• Work to be completed:
For the string "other", state the number of lines in the data that contain it, and nothing else.
+ + + + +
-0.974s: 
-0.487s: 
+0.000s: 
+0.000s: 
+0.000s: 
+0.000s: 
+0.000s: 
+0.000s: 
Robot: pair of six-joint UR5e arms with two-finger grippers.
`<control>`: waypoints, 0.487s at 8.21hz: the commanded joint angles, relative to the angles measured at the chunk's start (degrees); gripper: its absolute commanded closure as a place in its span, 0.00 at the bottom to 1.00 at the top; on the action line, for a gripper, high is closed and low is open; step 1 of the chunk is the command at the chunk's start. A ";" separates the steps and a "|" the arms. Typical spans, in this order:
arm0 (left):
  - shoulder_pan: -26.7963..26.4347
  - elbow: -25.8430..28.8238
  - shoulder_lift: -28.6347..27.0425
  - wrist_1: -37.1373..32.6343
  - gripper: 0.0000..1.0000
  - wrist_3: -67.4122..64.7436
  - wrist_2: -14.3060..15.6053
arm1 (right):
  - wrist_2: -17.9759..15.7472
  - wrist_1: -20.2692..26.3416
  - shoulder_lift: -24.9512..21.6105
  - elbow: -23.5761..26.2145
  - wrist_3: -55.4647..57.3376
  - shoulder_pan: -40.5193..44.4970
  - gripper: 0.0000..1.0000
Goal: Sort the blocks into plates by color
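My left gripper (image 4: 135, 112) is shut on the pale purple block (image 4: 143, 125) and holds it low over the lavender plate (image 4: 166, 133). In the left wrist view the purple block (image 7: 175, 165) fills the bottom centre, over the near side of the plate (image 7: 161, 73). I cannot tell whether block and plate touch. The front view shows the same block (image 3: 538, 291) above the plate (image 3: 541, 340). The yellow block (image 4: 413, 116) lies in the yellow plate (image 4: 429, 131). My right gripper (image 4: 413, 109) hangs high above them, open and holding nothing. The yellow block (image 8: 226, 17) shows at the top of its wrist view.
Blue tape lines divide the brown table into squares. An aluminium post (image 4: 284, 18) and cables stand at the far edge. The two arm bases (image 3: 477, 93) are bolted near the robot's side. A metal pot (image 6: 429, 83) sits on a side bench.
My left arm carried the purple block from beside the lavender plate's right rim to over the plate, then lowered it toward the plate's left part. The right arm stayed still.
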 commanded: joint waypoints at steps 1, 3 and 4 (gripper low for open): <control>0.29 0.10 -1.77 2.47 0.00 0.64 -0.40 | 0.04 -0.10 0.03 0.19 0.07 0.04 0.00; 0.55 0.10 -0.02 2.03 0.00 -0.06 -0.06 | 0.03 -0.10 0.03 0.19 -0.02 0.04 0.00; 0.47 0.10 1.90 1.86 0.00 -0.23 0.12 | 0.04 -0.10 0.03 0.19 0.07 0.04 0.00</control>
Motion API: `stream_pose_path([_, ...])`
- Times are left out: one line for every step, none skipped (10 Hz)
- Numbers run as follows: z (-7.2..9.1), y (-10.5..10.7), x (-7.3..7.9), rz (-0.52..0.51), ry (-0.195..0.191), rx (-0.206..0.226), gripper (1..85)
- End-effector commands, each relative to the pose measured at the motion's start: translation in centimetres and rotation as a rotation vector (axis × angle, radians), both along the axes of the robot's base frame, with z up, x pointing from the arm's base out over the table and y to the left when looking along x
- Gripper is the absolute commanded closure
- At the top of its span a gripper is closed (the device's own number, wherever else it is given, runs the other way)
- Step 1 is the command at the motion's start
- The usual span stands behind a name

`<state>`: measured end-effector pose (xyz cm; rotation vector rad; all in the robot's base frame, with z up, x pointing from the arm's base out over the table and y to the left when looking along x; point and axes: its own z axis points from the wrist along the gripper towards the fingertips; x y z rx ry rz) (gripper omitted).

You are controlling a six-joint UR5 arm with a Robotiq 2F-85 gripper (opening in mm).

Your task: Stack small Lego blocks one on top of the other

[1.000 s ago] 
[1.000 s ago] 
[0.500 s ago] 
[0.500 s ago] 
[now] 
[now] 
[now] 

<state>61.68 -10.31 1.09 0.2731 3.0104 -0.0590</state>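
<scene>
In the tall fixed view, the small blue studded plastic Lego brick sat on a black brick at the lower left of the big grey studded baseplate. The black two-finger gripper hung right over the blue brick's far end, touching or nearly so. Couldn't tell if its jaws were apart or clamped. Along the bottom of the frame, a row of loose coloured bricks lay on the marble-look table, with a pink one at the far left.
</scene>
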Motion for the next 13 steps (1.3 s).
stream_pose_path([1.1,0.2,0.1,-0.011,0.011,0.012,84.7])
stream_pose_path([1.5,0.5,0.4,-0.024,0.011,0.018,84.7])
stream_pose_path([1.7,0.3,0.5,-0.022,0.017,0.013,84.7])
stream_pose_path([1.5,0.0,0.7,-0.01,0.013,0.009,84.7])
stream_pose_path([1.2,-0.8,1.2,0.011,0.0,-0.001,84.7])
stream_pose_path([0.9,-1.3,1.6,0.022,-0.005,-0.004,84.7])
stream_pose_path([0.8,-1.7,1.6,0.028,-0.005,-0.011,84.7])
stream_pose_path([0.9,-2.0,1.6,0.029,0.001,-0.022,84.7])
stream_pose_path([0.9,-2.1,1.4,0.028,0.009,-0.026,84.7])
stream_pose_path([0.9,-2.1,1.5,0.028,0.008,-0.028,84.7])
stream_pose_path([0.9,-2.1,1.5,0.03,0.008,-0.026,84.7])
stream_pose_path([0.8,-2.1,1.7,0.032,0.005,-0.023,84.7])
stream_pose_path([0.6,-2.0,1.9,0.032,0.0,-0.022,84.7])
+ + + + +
• Solved exercise:
2